Le Tribunal administratif de Grenoble a condamné l'État à verser 3 000 euros à Mme A... pour la période du 23 août 2023 au 11 février 2025, durant laquelle aucune offre d'hébergement adaptée ne lui a été proposée malgré la décision de la commission de médiation du 12 juillet 2023 la reconnaissant comme prioritaire et urgente. La carence fautive de l'État a engagé sa responsabilité sur le fondement des articles L. 441-2-3 et R. 441-18 du code de la construction et de l'habitation, causant des troubles dans les conditions d'existence. La requérante a refusé sans motif légitime une proposition d'hébergement le 11 février 2025, mettant fin à la période de responsabilité.

Avocat : PORET

23 février 2026• Juge unique 1
TA38Décision• Plein contentieux

Tribunal Administratif de Grenoble — N° TA38-2406987

Le Tribunal administratif de Grenoble a condamné l'État à verser 15 000 euros à Mme B..., reconnue prioritaire pour un logement par la commission de médiation, en raison de l'absence de proposition de logement adapté dans le délai légal (entre le 8 août 2022 et le 22 avril 2025). Cette carence fautive a engagé la responsabilité de l'État sur le fondement des articles L. 300-1 et L. 441-2-3 du code de la construction et de l'habitation, causant des troubles dans les conditions d'existence.

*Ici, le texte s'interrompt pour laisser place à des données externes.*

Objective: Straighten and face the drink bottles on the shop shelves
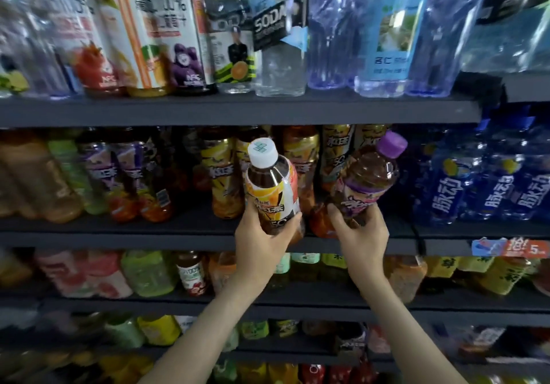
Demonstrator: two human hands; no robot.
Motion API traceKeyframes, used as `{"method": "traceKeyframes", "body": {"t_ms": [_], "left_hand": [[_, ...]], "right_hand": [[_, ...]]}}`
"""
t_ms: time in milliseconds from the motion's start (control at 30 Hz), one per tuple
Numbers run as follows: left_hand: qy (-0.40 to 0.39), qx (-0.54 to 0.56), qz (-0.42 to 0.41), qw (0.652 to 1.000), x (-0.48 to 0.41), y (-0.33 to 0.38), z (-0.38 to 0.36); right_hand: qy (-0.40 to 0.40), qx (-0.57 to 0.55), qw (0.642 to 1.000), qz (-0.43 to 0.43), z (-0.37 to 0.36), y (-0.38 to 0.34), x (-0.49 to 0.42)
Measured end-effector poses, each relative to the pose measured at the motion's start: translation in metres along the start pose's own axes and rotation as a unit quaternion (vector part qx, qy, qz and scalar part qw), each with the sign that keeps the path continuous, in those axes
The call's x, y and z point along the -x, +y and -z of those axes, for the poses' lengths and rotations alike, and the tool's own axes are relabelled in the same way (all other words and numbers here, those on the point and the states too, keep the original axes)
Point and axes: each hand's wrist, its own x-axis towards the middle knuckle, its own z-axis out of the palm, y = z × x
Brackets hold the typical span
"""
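Reaching up from the bottom edge, two bare forearms end at the middle shelf (148, 239). The left hand (262, 241) curls its fingers (293, 224) round the lower half of a white-capped bottle (272, 193) with a yellow and orange label. It stands nearly upright at the shelf's front edge, filled to the neck with dark brown drink. The palm hides its base, so whether it rests on the shelf cannot be told.

Just beside it, the right hand (361, 238) grips the bottom of a purple-capped bottle (369, 181), which leans to the right and also holds brown drink.

Behind both stands a row of yellow-labelled bottles (223, 175), partly hidden by the two held ones. To the right are blue bottles (491, 193) with white characters. To the left, purple, green and amber ones blur together.

Below, the lower shelves carry green, yellow and pink bottles too smeared to identify.

Farther up, the top shelf (238, 110) bears juice bottles (178, 41), clear soda water bottles (279, 41) and large blue-tinted water bottles (390, 32), all cut off at the top.
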Motion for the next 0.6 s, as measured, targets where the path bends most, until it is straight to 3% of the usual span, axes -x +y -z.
{"method": "traceKeyframes", "body": {"t_ms": [367,600], "left_hand": [[0.022,-0.032,0.054,0.998,-0.014,-0.061,0.156],[0.047,-0.064,0.098,0.992,-0.026,-0.088,0.213]], "right_hand": [[-0.078,0.019,0.996,0.037,-0.150,-0.047,0.079],[-0.137,0.069,0.987,0.041,-0.226,-0.063,0.079]]}}
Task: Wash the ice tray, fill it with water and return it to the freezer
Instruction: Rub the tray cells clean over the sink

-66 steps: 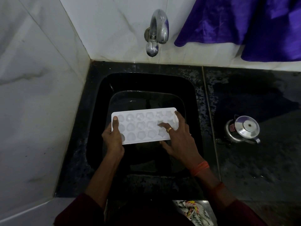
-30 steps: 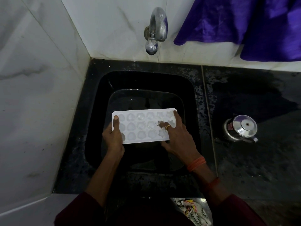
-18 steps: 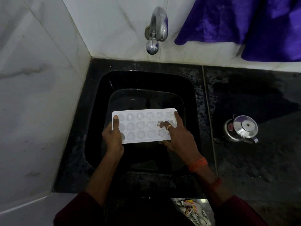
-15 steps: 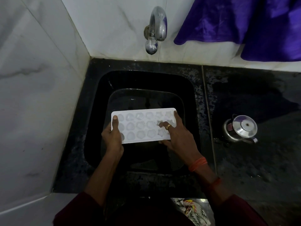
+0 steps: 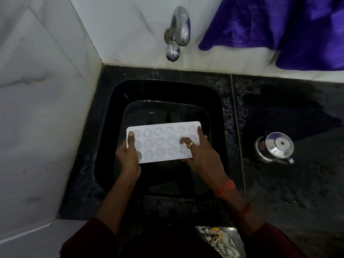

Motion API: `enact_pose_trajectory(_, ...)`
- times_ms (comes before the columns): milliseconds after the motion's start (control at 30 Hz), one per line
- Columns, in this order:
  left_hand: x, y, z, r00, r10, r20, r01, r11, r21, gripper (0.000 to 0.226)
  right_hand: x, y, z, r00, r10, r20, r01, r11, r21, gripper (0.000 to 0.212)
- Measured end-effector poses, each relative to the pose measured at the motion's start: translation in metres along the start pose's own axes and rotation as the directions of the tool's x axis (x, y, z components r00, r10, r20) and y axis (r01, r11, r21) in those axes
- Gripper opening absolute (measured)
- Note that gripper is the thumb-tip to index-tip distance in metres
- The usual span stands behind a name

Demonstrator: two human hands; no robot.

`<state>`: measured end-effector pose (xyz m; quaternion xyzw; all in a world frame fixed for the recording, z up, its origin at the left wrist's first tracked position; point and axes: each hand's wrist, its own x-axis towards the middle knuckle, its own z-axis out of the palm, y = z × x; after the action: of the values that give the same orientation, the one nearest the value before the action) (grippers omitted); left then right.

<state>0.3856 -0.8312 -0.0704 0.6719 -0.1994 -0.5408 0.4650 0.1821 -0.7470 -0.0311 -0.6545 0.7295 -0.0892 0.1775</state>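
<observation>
A white ice tray [image 5: 162, 141] with several star and round moulds is held level over the black sink [image 5: 106, 127]. My left hand [image 5: 129, 157] grips its left end, thumb on top. My right hand [image 5: 200, 155] holds the right end, with ringed fingers pressed into the moulds there. The steel tap [image 5: 176, 34] juts from the white wall above the sink; no water stream shows.
A steel kettle-like pot [image 5: 275, 148] stands on the wet black counter [image 5: 297, 183] to the right. A purple cloth [image 5: 288, 27] hangs at the top right. White marble walls [image 5: 42, 108] close in the left and back sides.
My right fingers have shifted slightly over the right-hand moulds. The tray and my left hand have stayed almost in place.
</observation>
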Motion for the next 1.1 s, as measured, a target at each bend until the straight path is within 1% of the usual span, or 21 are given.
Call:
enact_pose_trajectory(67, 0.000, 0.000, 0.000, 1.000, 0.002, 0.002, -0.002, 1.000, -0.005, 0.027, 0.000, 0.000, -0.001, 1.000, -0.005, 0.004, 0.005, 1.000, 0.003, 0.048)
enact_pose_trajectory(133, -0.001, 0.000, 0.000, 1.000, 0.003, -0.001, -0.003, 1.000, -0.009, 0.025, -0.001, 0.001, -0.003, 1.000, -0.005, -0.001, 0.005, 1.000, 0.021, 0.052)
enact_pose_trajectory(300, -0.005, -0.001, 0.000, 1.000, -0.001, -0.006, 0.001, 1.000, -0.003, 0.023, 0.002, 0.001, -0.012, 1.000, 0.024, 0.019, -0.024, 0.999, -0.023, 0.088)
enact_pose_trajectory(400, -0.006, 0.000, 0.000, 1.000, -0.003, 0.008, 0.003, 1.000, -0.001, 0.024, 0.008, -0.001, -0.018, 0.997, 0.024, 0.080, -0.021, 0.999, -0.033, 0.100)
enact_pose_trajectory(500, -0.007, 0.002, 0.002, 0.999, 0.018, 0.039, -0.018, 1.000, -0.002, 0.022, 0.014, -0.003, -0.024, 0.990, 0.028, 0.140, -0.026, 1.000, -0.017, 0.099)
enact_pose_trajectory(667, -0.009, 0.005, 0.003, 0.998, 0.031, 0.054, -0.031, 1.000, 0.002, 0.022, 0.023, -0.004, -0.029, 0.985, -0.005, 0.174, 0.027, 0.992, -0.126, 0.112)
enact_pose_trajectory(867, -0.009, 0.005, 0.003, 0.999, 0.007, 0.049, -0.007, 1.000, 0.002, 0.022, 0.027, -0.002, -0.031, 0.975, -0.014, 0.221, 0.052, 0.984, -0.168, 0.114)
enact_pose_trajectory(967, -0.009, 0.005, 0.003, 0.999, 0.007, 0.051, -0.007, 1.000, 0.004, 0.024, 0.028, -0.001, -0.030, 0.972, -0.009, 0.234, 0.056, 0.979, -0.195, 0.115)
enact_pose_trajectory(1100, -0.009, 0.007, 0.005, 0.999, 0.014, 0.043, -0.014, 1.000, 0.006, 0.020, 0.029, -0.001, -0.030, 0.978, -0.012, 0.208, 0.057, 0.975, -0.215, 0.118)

La somme accordée inclut la déduction d'une provision de 1 000 euros déjà versée.

Avocat : PORET

23 février 2026• Juge unique 1
TA38Décision• Plein contentieux

Tribunal Administratif de Grenoble — N° TA38-2403600

Le Tribunal Administratif de Grenoble a condamné l'État à verser une indemnité à Mme D..., reconnue prioritaire pour un hébergement d'urgence par la commission de médiation le 6 décembre 2023. L'administration n'ayant proposé aucune offre adaptée avant le 24 juin 2024, sa carence fautive a engagé sa responsabilité pour la période du 17 janvier au 24 juin 2024, sur le fondement des articles L. 441-2-3 et R. 441-18 du code de la construction et de l'habitation. Le tribunal a ainsi réparé les troubles dans les conditions d'existence subis par la requérante durant cette période.

Avocat : PORET

23 février 2026• Juge unique 1
TA38Décision• Excès de pouvoir

Tribunal Administratif de Grenoble — N° TA38-2601061

Le Tribunal administratif de Grenoble, statuant en référé, a suspendu l'exécution de la décision implicite de la préfète de l'Isère refusant le renouvellement du titre de séjour pour étranger malade de M. B..., ressortissant guinéen. Le juge a estimé que la condition d'urgence était remplie, car le refus de renouvellement plaçait l'intéressé dans une situation de précarité, et qu'il existait un doute sérieux sur la légalité de la décision au regard de l'article L. 425-9 du code de l'entrée et du séjour des étrangers et du droit d'asile. Il a enjoint à la préfète de réexaminer la demande et de délivrer une autorisation provisoire de séjour avec droit au travail dans un délai de quinze jours.

Avocat : PORET

20 février 2026
TA38Décision• Excès de pouvoir

Tribunal Administratif de Grenoble — N° TA38-2512880

Le Tribunal Administratif de Grenoble, statuant en référé sur le fondement de l’article L. 521-3 du code de justice administrative, était saisi par M. A... d’une demande d’injonction visant à obtenir un rendez-vous pour déposer une demande de titre de séjour. En cours d’instance, la préfète de l'Isère a accordé un rendez-vous au requérant le 2 février 2026, rendant la requête sans objet. Le juge a donc constaté qu’il n’y avait plus lieu de statuer sur les conclusions principales et a rejeté les demandes accessoires de frais d’instance. M. A... a été admis au bénéfice de l’aide juridictionnelle provisoire.